- Film poster
- Directed by: Roger Spottiswoode
- Written by: W. Blake Herron Donald E. Westlake
- Based on: Ripley Under Ground by Patricia Highsmith
- Produced by: Antoine de Clermont-Tonnerre Marco Mehlitz Michael Ohoven Stephen Ujlaki William Vince
- Starring: Barry Pepper Jacinda Barrett Tom Wilkinson Willem Dafoe Alan Cumming Claire Forlani Ian Hart
- Cinematography: Paul Sarossy
- Edited by: Michel Arcand
- Music by: Jeff Danna
- Distributed by: Universum Film
- Release date: November 6, 2005 (AFI);
- Running time: 101 minutes
- Countries: Germany France United Kingdom
- Language: English

= Ripley Under Ground (film) =

Ripley Under Ground is a 2005 German-British-French crime thriller film directed by Roger Spottiswoode and based on the 1970 second novel in Patricia Highsmith's Tom Ripley series. It stars Barry Pepper as Ripley and features Willem Dafoe, Alan Cumming, and Tom Wilkinson in supporting roles.

== Plot summary ==
Tom Ripley's friend Philip Derwatt, a successful young artist, is killed in a car accident. Ripley, along with Jeff Constant, Derwatt's gallerist; Bernard Sayles, another artist; and Cynthia, Derwatt's girlfriend, concoct a scheme in which Bernard forges more of Derwatt's paintings, making a great deal of money. They hide Derwatt's body in a freezer.

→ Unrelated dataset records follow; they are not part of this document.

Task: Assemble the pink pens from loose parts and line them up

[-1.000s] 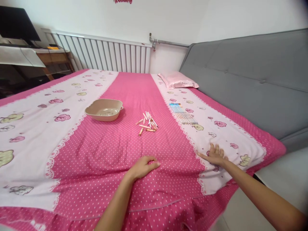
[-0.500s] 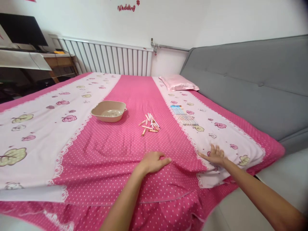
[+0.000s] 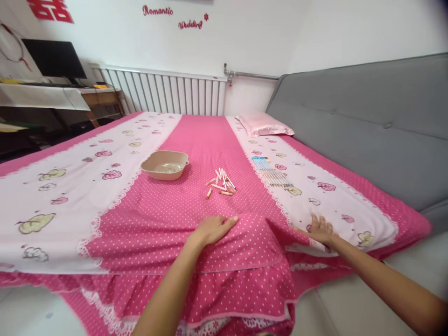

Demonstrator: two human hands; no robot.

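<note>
A pink dotted bedsheet (image 3: 164, 219) with pale flowered side bands covers the bed. My left hand (image 3: 213, 228) lies flat on the pink middle strip near the foot edge, fingers stretched out, with a raised fold of sheet just to its right. My right hand (image 3: 320, 229) rests open on the pale right band, fingers spread. Beyond my hands a small heap of crayons (image 3: 221, 181) lies on the pink strip. A beige bowl (image 3: 164, 164) stands to their left. A row of pens (image 3: 273, 171) is laid out on the right band.
A pink pillow (image 3: 264, 124) lies at the far right by the grey padded headboard (image 3: 367, 121). A white radiator (image 3: 168, 93) runs along the back wall. A desk with a dark monitor (image 3: 54, 58) stands at the far left. Pale floor shows below the bed's foot.
The sheet has bunched into a fold between my hands. My left hand has gone from curled to flat and moved right. The view has pulled back and tilted up.
</note>
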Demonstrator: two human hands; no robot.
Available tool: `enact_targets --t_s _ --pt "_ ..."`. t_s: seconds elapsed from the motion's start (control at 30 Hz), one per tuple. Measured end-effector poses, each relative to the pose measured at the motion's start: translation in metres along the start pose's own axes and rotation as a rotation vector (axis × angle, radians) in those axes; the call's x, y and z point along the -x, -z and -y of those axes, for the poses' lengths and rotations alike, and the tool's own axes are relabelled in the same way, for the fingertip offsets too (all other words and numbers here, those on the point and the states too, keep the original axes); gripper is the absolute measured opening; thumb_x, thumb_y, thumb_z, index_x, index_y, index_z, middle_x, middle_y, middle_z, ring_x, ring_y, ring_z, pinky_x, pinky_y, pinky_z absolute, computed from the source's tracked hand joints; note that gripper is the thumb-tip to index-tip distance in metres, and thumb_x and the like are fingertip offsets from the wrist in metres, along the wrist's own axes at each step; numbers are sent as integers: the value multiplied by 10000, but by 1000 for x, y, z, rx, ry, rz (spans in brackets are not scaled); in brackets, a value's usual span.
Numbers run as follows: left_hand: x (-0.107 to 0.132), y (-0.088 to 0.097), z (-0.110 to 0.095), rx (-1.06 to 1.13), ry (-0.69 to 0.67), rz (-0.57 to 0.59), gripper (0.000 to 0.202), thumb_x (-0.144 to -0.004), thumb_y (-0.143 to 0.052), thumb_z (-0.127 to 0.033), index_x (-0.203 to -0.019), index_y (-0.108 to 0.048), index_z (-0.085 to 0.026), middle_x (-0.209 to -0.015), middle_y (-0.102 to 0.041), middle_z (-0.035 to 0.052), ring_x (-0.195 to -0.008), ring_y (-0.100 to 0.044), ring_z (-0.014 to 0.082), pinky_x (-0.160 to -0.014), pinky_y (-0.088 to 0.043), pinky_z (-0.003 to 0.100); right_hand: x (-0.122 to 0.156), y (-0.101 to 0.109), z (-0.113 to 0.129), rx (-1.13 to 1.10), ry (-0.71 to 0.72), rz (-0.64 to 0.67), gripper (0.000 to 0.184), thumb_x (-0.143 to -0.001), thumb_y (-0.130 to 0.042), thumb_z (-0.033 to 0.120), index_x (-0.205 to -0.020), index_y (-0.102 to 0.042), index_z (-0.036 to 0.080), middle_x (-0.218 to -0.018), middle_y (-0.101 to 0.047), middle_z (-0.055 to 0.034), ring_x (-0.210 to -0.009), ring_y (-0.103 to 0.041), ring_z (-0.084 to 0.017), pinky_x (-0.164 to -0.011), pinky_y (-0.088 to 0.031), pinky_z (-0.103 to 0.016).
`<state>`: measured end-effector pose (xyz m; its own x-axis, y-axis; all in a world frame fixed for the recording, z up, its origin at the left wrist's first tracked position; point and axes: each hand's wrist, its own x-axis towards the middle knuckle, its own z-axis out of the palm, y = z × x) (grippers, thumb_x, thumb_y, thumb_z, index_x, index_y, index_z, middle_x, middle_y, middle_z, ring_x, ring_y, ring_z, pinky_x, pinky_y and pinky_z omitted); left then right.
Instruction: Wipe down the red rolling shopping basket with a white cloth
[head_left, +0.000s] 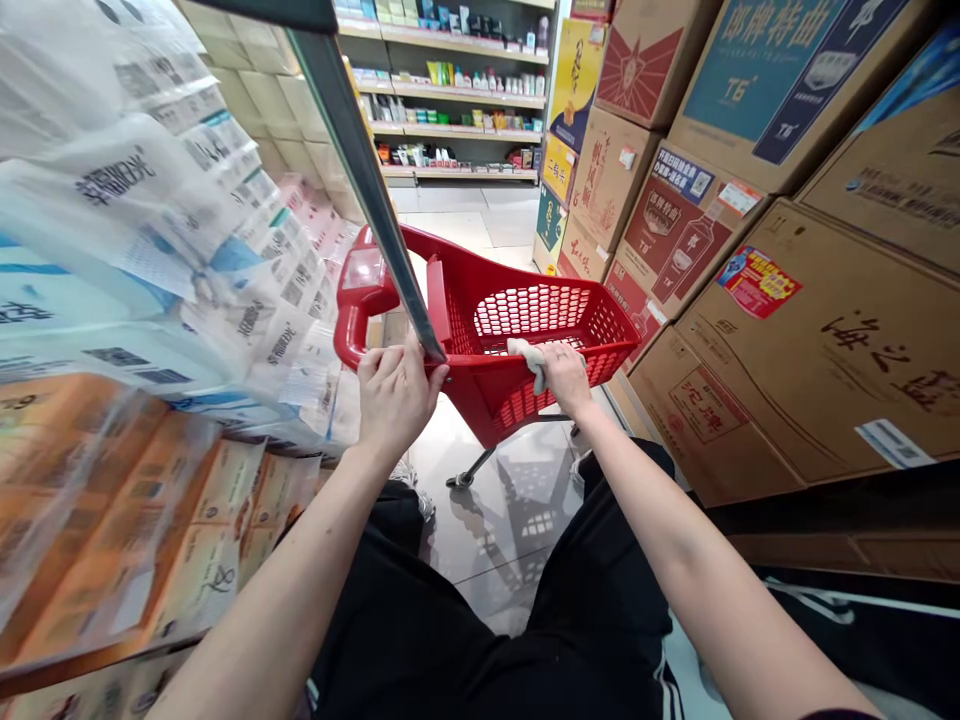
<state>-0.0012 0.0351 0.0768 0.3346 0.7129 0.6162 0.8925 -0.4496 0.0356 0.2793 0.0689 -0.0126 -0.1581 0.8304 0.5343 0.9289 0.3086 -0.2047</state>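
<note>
A red plastic shopping cart [592, 325] stands on the tiled floor in front of me, its mesh basket showing nothing inside. My left hand [394, 390] is closed around the near rim of the cart, right where a grey metal bar [367, 170] comes down. My right hand [562, 375] presses a white cloth [525, 352] against the cart's near rim, fingers curled over it. My legs in black trousers are below, on either side of the cart's wheel frame.
Stacks of plastic-wrapped tissue packs [135, 300] crowd the left. Piled cardboard boxes [810, 330] line the right. The narrow aisle of pale floor tiles [480, 225] leads to shelves of bottles [465, 100] at the far end.
</note>
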Motion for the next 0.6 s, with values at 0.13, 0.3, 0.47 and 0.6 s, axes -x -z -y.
enact_targets --t_s 0.13,0.3,0.47,0.6 --pt "-2 -4 -11 -49 -2 3 650 -850 -447 -477 -1286 -389 0 -1023 -590 204 -1048 -482 336 -959 -273 497 -5 -4 4 -18 -61 -55 294 -935 -396 215 -1187 -538 168 -1103 -586 -96 -1071 -481 -230 -1078 -259 -467" --pt "-5 -10 -19 -81 36 -10 712 -834 -473 -493 -1313 -349 19 -1098 -564 244 -1078 -460 364 -962 -265 532 -16 -8 50 -179 33 -55 387 -936 -343 161 -1303 -462 188 -1207 -560 -75 -1158 -459 -193 -1127 -222 -441" --pt "-8 -10 -20 -61 51 5 775 -832 -477 -496 -1355 -282 42 -1121 -556 258 -1092 -457 360 -981 -255 530 -23 -3 51 -254 84 -32 381 -945 -351 187 -1306 -471 190 -1208 -577 -59 -1149 -474 -181 -1113 -264 -399" --pt "-11 -11 -22 -33 66 12 784 -829 -483 -497 -1362 -279 40 -1124 -554 255 -1097 -454 358 -989 -250 526 -26 1 37 -276 118 -7 359 -951 -373 230 -1286 -495 194 -1186 -595 -51 -1131 -486 -176 -1094 -295 -380"
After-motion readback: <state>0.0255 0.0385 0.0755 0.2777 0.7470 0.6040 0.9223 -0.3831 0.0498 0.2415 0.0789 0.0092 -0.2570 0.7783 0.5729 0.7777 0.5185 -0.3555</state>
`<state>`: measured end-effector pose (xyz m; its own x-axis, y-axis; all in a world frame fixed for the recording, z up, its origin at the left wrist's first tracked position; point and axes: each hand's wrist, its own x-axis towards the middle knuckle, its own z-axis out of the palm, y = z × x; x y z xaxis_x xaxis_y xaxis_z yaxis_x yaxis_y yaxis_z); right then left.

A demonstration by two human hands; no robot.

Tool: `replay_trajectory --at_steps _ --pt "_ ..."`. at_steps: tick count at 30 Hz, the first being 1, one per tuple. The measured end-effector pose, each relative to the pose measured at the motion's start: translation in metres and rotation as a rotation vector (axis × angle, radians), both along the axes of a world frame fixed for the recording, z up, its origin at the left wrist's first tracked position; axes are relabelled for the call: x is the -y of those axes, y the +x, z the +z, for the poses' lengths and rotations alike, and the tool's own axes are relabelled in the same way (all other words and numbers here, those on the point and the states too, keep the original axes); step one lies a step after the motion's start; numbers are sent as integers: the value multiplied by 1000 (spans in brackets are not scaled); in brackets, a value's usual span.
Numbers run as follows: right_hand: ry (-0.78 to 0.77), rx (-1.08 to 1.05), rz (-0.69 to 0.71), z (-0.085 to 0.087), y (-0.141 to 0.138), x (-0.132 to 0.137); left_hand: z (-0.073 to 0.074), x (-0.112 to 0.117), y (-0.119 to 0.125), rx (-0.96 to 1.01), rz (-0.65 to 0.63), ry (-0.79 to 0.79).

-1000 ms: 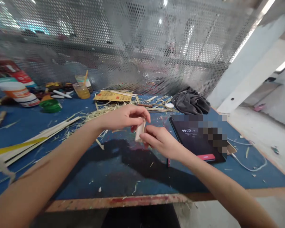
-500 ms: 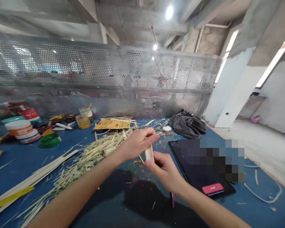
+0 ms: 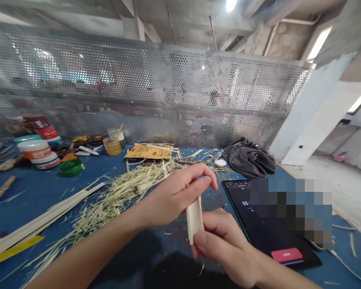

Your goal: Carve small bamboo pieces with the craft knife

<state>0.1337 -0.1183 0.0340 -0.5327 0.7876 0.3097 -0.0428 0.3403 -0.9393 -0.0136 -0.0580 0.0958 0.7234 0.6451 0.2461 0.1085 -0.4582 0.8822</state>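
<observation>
A short, pale piece of split bamboo [image 3: 195, 221] with a hollowed, trough-like face is held nearly upright over the table. My right hand [image 3: 228, 241] grips its lower end, thumb pressed on the front edge and fingers bent behind. At the upper end, my left hand [image 3: 183, 192] is closed around the piece, index and other fingers bent over it; its thumb is hidden. A heap of thin bamboo shavings [image 3: 132, 180] lies just beyond my left forearm. Behind it is a yellow sandpaper sheet [image 3: 147, 152] with strips on top.
A dark tablet [image 3: 261, 224] lies right of my hands, partly pixelated, with a grey cloth [image 3: 248, 158] behind it. Long bamboo strips [image 3: 48, 218] stretch along the left. Paint tubs [image 3: 37, 150], a green lid [image 3: 71, 167] and a cup [image 3: 112, 146] stand farther back, before a perforated metal screen [image 3: 156, 96].
Both hands and the bamboo piece have come lower and nearer to me. More of the hollow face shows, and the left fingers reach farther over the top. The view has shifted left.
</observation>
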Motion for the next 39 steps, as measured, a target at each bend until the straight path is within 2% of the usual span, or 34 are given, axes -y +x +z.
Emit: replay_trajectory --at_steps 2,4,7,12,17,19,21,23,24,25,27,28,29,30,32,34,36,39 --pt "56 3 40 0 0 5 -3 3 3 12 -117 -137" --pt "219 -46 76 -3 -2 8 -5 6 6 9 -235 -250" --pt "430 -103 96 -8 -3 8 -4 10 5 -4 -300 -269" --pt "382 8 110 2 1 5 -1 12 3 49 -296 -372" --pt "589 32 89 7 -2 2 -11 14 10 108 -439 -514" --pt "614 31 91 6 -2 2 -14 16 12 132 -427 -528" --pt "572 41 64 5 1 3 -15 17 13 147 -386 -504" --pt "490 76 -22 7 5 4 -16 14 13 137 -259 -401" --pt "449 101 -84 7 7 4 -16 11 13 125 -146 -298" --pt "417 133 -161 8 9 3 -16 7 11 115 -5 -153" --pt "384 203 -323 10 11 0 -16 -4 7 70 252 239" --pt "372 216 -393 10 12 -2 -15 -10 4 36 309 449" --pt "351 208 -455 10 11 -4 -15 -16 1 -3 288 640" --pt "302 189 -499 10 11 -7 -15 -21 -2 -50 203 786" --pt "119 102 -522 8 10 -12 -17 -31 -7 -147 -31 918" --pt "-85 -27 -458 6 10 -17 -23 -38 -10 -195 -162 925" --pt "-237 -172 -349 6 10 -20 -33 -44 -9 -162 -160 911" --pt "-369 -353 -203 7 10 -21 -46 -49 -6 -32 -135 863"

Ripley begins a relationship with Héloïse Plisson, who lives in a château near Paris, "Belle Ombre", with her father Antoine. Antoine investigates Ripley and disapproves of his shady past. Ripley gives Héloïse a tomato plant.

An art collector, Neil Murchison, complains that a painting he bought by "Derwatt" is a fake. Ripley forges a letter by Derwatt, but Murchison is unconvinced. Murchison travels to Belle Ombre to visit Derwatt, who is impersonated by Ripley. However, Murchison recognises Ripley. They fight, Murchison falls, hits his head, and dies. His toupee falls off and is grabbed by Héloïse's dogs. Ripley buries Murchison's body, leaves his belongings on a train, and rushes to clean up the blood before Héloïse and her father return.

A detective, John Webster, visits Belle Ombre. He obtains Ripley's fingerprints by subterfuge, in order to investigate him, but does not notice the dogs returning with the toupee, which Héloïse disposes of.

An increasingly unstable Bernard threatens to expose Ripley. Bernard tells Webster the location of Murchison's body, but Ripley has already moved it to underneath the tomato plant. Back in England, Bernard takes Webster to the cottage where Derwatt's body was kept in the freezer, but Ripley has already removed it to his car.

Bernard abducts Ripley at gunpoint. Ripley crashes the car, then places Derwatt's body in the driver's seat and sets the car on fire.

At Belle Ombre, Ripley and Héloïse are about to get married. Webster has the tomato plant dug up, searching for Murchison's body. Antoine's suspicions were aroused by Ripley's interest in gardening. However, Héloïse has already moved the body. At the wedding, Ripley gives Héloïse a ring he stole from Derwatt. Héloïse gives him a ring from Murchison's corpse. As they drive away to their honeymoon, Héloïse proposes murdering her father to inherit his estate.

== Cast ==
- Barry Pepper as Tom Ripley
- Willem Dafoe as Neil Murchison
- Alan Cumming as Jeff Constant
- Tom Wilkinson as John Webster
- Jacinda Barrett as Héloïse Plisson
- Claire Forlani as Cynthia
- Ian Hart as Bernard Sayles
- Douglas Henshall as Philip Derwatt
- François Marthouret as Antoine Plisson
- Mika Simmons as Sandy

== Release and reception ==

The film was produced under the working titles "White On White" and "Ripley's Art", but it was released as Ripley Under Ground. It was produced during July and August 2003, but was not released until two years later. The film was shown on the 2005 AFI Fest on 6 November 2005. It was released on DVD on 24 July 2007 in the Netherlands. Box office figures are not available for the film.

Critical reviews have been scarce, owing to the smaller release. Variety's review was less than positive, saying: "Although it strives to push Patricia Highsmith's best-known bad man in a snarky direction, Ripley Under Ground is too fidgety and unsure to settle on a sustained tone and ends up in a no man's land between hysterical satire and sleek Euro thriller. As previous filmic Ripleys demonstrated, from Purple Noon and The American Friend to The Talented Mr. Ripley and Ripley's Game, it's all in the casting, and the talented Mr. Barry Pepper is not capable of pulling off the demonically complicated and murderous con artist."

The film is the least well known Ripley adaptation.